Now, some may be bothered by my use of the lower case “g” in god. There is a reason for this, and it becomes clear as we swiftly move into “act two.” In act two, the account that looks at certain aspects of the broad brushstrokes of act one, there is a shift from god to the LORD God (YHWH God from here on in the blog; YHWH = The LORD). This shift is huge as YHWH was the personal, covenant name of the God of the Bible. In other words, while act one makes some startling claims, act two becomes even more alarming as the Hebrew people learn it is their covenant God – YHWH God – who made everything.
And now, for literary purposes, I will get a bit Jewish on you. In act one god is mentioned 35 times. This may sound insignificant, but numbers were very important to Jewish people (they are for us too – but in terms of $$$). Jewish people (and other ancient cultures) were often more interested in the “weight” of a number rather than the number’s “measure”. In other words, certain numbers were significant, because of their weight, and at times this was the focus rather than the actual numeric value we view as important (and let us not forget that numbers “weigh” for us too – e.g., 13, or 9/11).
The number seven was one of their numbers for completion; using god 35 times in act one is a complete number multiplied (7 * 5). There are other phrases and words in act one which have numeric weight to them, but alas, we will move on. The point here is what happens when we shift to act two. In act two, YHWH God is used 20 times (10 is another number of completion in Jewish thinking). Interestingly, the generic word for god appears in act two as well. However, it only occurs four times (yes, a number for completion…often attached to the earth; e.g., think of four directions)…but what is astounding is where these four occurrences are in act two.
If you do not remember from reading it, they all occur in Genes 3:1-5. These are the verses where the serpent comes to Eve (and Adam) and asks, “Did God actually say, ‘You shall not eat of any tree in the garden’?” (Gen3:1). Make no mistake about it, this is huge. The serpent, already introduced as crafty, does not give the God of the Bible His full due. The words of the narrative (story) shift in his mouth from YHWH God to god. In other words, from the personal, covenant God to a distant, non-caring god…
Even more shocking, Eve reciprocates and does not correct the serpent. Eve says, “We may eat of the fruit of the trees in the garden, but God said…” Note, she did not say “‘YHWH God’ said.” This reality is not some minor bit of trivia…this is huge.
How huge it is we will look at a bit more next time. Yet you can be thinking of misrepresentations of the God of the Bible in the meantime. Until then (hopefully tomorrow), try reading out loud – or better yet have someone read to you – act two and see what you notice around the time the serpent enters the picture.

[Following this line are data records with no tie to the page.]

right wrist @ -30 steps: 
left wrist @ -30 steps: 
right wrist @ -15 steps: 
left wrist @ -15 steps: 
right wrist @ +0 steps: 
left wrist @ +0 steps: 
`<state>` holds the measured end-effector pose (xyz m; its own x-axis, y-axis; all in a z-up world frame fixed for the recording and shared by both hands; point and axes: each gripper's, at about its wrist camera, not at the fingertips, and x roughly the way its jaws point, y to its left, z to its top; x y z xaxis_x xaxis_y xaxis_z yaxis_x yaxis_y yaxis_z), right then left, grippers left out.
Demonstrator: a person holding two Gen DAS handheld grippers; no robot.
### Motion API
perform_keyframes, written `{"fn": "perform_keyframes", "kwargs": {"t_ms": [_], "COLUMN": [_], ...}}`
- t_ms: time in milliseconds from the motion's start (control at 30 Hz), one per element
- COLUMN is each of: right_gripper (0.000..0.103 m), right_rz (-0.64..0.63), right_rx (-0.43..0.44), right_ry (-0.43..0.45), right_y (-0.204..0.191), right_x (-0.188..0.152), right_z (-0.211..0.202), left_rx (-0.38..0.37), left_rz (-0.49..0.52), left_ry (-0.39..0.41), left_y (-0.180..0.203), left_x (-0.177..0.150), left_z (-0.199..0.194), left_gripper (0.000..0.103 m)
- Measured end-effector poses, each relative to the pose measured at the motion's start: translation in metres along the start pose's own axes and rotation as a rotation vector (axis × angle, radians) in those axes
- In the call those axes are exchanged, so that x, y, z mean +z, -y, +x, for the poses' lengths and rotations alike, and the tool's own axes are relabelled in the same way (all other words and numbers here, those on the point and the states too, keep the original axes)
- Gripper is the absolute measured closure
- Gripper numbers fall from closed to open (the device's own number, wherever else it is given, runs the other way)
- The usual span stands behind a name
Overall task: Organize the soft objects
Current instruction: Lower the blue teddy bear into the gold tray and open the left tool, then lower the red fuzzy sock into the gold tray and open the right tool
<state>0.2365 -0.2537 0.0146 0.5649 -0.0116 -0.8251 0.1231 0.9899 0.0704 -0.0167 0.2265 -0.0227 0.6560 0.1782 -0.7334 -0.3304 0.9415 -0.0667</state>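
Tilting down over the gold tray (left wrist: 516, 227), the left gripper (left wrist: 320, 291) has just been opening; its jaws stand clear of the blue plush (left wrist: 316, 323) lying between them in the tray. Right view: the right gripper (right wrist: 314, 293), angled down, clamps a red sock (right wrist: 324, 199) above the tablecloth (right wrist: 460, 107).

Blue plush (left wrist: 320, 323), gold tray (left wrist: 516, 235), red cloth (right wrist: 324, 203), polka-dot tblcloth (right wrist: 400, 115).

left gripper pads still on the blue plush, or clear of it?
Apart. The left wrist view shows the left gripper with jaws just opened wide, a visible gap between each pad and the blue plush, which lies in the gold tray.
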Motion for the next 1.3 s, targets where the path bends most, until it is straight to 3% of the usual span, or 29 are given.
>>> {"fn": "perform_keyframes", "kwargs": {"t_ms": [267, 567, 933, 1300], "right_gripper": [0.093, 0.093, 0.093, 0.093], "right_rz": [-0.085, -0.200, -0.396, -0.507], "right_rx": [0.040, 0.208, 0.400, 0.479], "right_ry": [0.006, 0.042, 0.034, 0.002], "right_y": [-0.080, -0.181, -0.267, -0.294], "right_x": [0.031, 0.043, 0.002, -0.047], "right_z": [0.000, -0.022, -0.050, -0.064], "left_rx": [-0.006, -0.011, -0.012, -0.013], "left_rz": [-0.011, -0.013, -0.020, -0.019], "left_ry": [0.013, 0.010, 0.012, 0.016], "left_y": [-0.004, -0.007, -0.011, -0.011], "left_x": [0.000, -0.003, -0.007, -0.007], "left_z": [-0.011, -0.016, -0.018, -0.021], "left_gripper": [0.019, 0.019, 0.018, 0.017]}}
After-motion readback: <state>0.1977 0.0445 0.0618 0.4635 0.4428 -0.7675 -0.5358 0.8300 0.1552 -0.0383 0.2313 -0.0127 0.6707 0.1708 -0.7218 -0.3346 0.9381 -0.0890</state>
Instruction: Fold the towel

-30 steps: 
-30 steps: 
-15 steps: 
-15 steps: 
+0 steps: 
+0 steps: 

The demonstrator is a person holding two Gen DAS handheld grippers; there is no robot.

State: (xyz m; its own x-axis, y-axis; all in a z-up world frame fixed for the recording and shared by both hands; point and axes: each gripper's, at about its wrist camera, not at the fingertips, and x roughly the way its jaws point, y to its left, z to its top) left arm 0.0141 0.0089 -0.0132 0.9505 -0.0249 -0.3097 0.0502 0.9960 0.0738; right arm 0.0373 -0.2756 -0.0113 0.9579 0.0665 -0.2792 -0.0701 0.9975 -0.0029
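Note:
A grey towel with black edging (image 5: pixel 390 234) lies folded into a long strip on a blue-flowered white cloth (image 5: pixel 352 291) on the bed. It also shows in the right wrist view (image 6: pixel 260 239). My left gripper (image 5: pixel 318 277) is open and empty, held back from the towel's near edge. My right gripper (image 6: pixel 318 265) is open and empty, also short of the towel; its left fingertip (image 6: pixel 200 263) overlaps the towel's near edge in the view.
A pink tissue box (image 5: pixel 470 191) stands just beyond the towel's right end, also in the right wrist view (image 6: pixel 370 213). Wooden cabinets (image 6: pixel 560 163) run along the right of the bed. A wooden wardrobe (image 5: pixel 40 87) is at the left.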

While there is major difficulty in act two…it is not all downhill from here. After all, this is God’s Story.
[i] Christian tradition holds that Moses wrote the first five books of the Bible, which would place them sometime after the departure from Egypt (the exodus). This is a significant point as a) we should not read Genesis as a “reporting on the go” type of document like the news of our day...or like a scientific explanation of the world, and b) it points strongly to Genesis being a “polemic” (a verbal attack on something) on the worldview the Hebrew people had been living among for over 400 years.